Conversion pipeline (script lives at native/doctr.cpp/convert.py)

mindee/doctr (pip)
  ↓ load_pretrained_params=True
  ↓ extract state_dict, map names to GGUF tensor names
  ↓ optionally quantize linear/conv weights to q4_0 (keep BN params fp32)
  ↓ write GGUF with hyperparams in metadata:
    - input_size: [3, 1024, 1024] for det / [3, 32, 128] for rec
    - mean/std normalization constants
    - charset (rec only) — embed as KV entry "doctr.charset"

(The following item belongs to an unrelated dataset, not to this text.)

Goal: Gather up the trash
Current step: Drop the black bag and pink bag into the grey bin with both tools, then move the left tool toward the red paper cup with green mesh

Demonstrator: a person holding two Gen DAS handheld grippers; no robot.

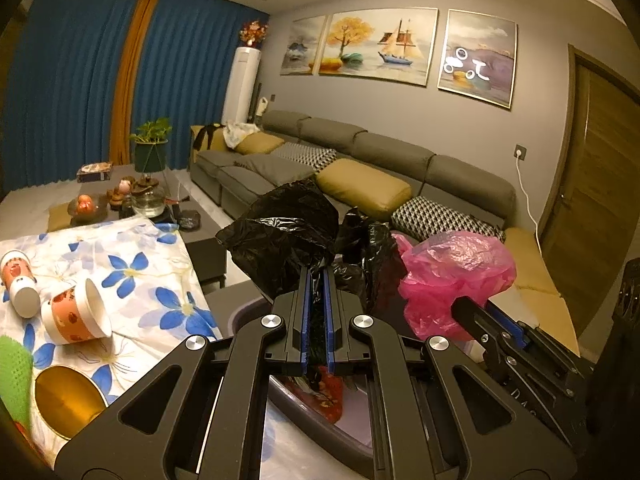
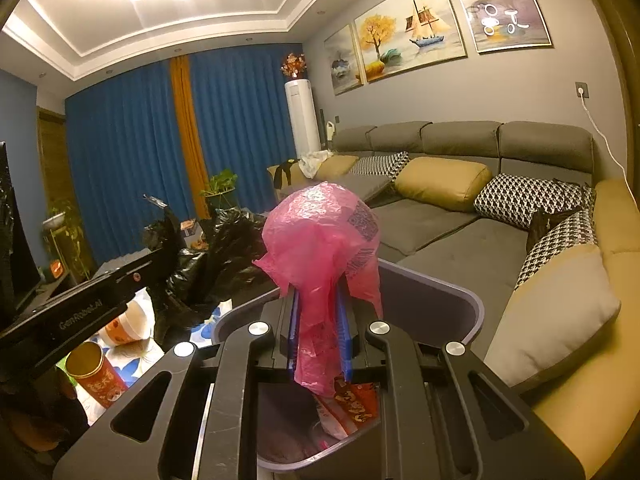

C++ runtime (native/doctr.cpp/doctr.cpp)

Two GGUF files, two ggml graphs:

c
struct doctr_det_ctx;
struct doctr_rec_ctx;

doctr_det_ctx * doctr_det_init(const char * gguf_path);
doctr_rec_ctx * doctr_rec_init(const char * gguf_path);

// det: input (H,W,3) RGB float32 in [0,1] (we apply mean/std internally)
//      output: prob_map (H/4, W/4) float32 in [0,1]
int doctr_det_run(doctr_det_ctx *, const float * rgb, int h, int w,
                  float * out_probmap, int * out_h, int * out_w);

// rec: input crop, 32xN float32
//      output: logits (T, C) where C = charset.size + 1 (blank)
int doctr_rec_run(doctr_rec_ctx *, const float * rgb_crop, int h, int w,
                  float * out_logits, int * out_T, int * out_C);

void doctr_det_free(doctr_det_ctx *);
void doctr_rec_free(doctr_rec_ctx *);

TS FFI

bun:ffi (already used by plugin-local-inference/native/llama.cpp bindings — see that plugin's src/native/ for the pattern). We expose a thin TS class DocTRSession with init/extractText/dispose.

Memory budget

  • Detection: ~16 MB weights + 1024² fp32 prob_map intermediates = ~50 MB peak when running on a 1024×1024 page. Within the same envelope as PP-OCRv5.
  • Recognition: ~12 MB + per-crop activations. Negligible.
  • Initialization cost: ~150 ms cold (mmap GGUF + build ggml graph).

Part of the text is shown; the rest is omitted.